All this snow, and the accompanying "snow days" (who doesn't love getting paid to not go to work and to stay home?) has given me some time to reflect. Or not reflect.  Or reflect and then get freaked out by all the reflecting I was doing and hide in the depths of the sanctuary that is HGTV "House Hunters".  Guess which one I picked?  There is just so much swirling on inside my head I can't take it.  I know, I know, its been like this for months now.  I blogged about this same stuff months ago, back when I was doing the 40 Days.  But seriously . . . Do I want a new job? Do I want to move? Would that move be to Minnesota? Can I commit to staying in the DC Area for the next few years?  Do I want to have a kid(s)?  Do we want a dog? Do I want to buy a house?  Am I ready to buy a house?  What am I doing with my life . . . . ahhh.  There is just too much!

So I have been nibbling away at some of these thoughts, gritting my teeth and doing the best I can, but really I have been hiding from it all.  I just can't take it.  There is so much in play and the economy being in the dumper makes me feel trapped.  Like I couldn't change jobs if I wanted too.  And as the biological clock ticks away I feel like I am running out of time to have kids - even though I am not sure I want them.  Ugh.  So basically I feel like I am cornered and racing an imaginary clock and its not even like I have a clear plan of what I want to do.  So its a bit stupid I realize to feel cornered and trapped when you don't have a plan, but that's how I feel.


I know i just need to figure out what my priorities are right now.  But how do you do that?  What do I really want?  How do I figure that out without getting all overwhelmed by each and every step that any of these possible life-altering decisions would entail?  So I've basically decided to become an ostrich - stick my head in the ground and wait until all the bad stuff goes away.  Which is not really a helpful strategy for life I don't think.  But I really don't know how ones goes about finding out what your true priorities are.  I think that's my mission but I'd really appreciate being debriefed on how I am to accomplish it. 


I think half of the reason for my overwhelmedness (yes, I know that's not a word) is that I feel a bit like I have ostrichized (yes, I know, that isn't either) the past few years of my life.  I am not trying to be all Debbie Downer and have tons of regrets.  But lets be real.  I am almost 5 years out of college - a college I worked my tail off to get into.  I worked reasonably hard to do well there.  I didn't have too much of a party life, in fact I started to wear it as a badge of honor that my school didn't really embrace the "college" lifestyle, and I was a giant dork and studied.  I graduated in the middle of the pack of my graduating class but it was a Tier 1 school, so surely people would want me, right?  Well, maybe I screwed up in the applying for jobs process, but the long and the short of it is that I never really dangled myself out there for someone to want me.  I ended up as a paralegal in the real estate department of a law firm by chance.  I don't mean to be unthankful for that job and that opportunity, because it was a job with a great group of people, but it wasn't exactly what I had planned.  But somehow I never got back to the job hunt and I never got back on the course that I guess I had imagined I would be on (Sidenote:  I am note sure that I knew then, and clearly I don't know now, what the course would've been for me.  So I am missing something but I don't know what it is.)  And here I am, five years later, not much farther along in understanding where I am going or what "the plan" is for me and my new life.

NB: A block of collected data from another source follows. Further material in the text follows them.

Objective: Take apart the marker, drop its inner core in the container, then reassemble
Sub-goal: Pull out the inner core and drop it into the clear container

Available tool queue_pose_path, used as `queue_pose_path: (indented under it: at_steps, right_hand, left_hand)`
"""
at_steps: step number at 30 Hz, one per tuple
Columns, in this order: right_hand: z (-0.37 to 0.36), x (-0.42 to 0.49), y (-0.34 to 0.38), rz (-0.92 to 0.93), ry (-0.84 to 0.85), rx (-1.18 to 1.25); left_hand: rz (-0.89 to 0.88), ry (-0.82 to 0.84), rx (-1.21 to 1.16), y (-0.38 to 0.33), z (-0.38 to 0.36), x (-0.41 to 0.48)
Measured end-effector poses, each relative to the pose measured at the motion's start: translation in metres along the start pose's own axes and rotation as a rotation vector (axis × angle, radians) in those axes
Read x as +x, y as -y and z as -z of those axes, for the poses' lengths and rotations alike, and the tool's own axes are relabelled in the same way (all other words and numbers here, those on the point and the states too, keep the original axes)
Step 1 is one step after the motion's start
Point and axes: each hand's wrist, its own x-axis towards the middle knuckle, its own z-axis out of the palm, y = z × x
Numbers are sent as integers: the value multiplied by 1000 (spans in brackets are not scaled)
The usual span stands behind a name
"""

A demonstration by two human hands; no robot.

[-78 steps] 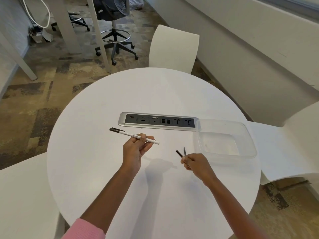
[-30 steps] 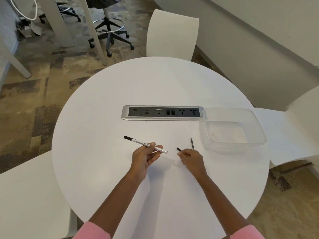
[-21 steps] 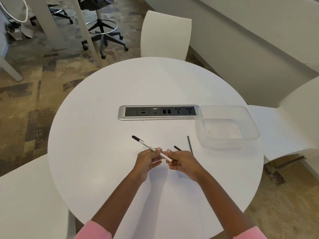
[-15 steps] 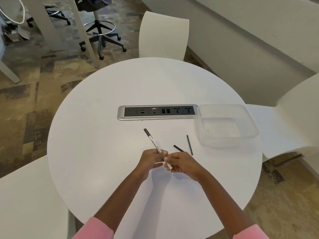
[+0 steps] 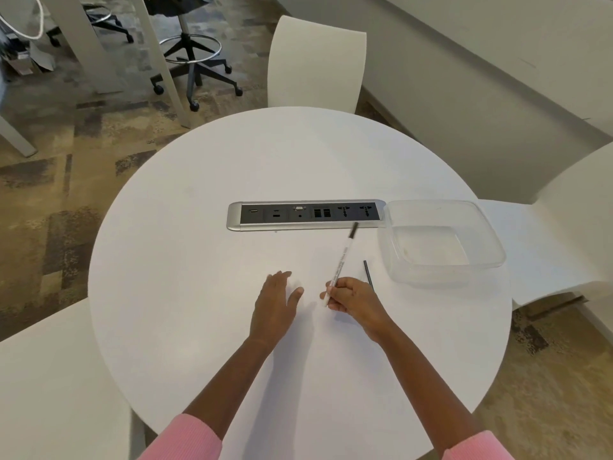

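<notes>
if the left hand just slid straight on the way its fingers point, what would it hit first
Probably the power socket strip. The left hand lies open on the white table, fingers pointing away and slightly right, with only bare tabletop between. The marker sits further right, likely missed.

Our left hand (image 5: 277,298) lies open and flat, palm down, fingers spread and pointing to 12 o'clock. Our right hand (image 5: 353,298), just beside it at 3 o'clock, is curled closed in a pinch, wrist low. Both forearms reach forward from pink sleeves (image 5: 185,438).
</notes>
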Motion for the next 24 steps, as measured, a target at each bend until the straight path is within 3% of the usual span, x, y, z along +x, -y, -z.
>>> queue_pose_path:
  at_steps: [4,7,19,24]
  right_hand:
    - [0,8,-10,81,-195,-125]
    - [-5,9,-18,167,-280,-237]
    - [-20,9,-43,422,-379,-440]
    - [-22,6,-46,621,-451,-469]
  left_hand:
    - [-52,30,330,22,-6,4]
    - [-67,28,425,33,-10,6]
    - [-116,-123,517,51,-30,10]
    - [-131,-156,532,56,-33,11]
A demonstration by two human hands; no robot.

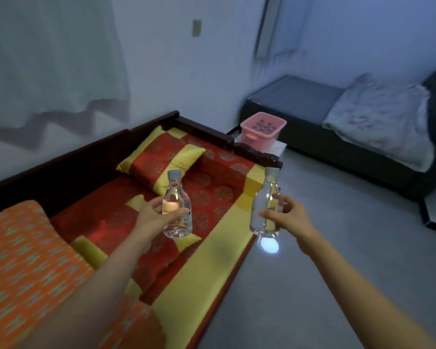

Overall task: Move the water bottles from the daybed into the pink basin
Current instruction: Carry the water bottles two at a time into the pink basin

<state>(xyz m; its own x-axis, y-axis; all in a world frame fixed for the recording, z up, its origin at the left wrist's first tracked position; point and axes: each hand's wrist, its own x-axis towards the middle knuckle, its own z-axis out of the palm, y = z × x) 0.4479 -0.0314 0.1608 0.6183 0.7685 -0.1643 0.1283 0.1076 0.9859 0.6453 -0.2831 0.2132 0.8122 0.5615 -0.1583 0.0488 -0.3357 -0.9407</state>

So I am here, overwhelmed, confused, and feeling a bit sad that I have "wasted" some of the last five years of my life.  I am not sure how to turn what I have been doing into a positive and into a direction that I am happy with.  So I hide.  I hide in the blissful denial of reality and home-improvement television.  I am not sure what to do next. 


That's the honest truth of what I have been not posting the last 3 weeks . . . so there - it's all hanging out.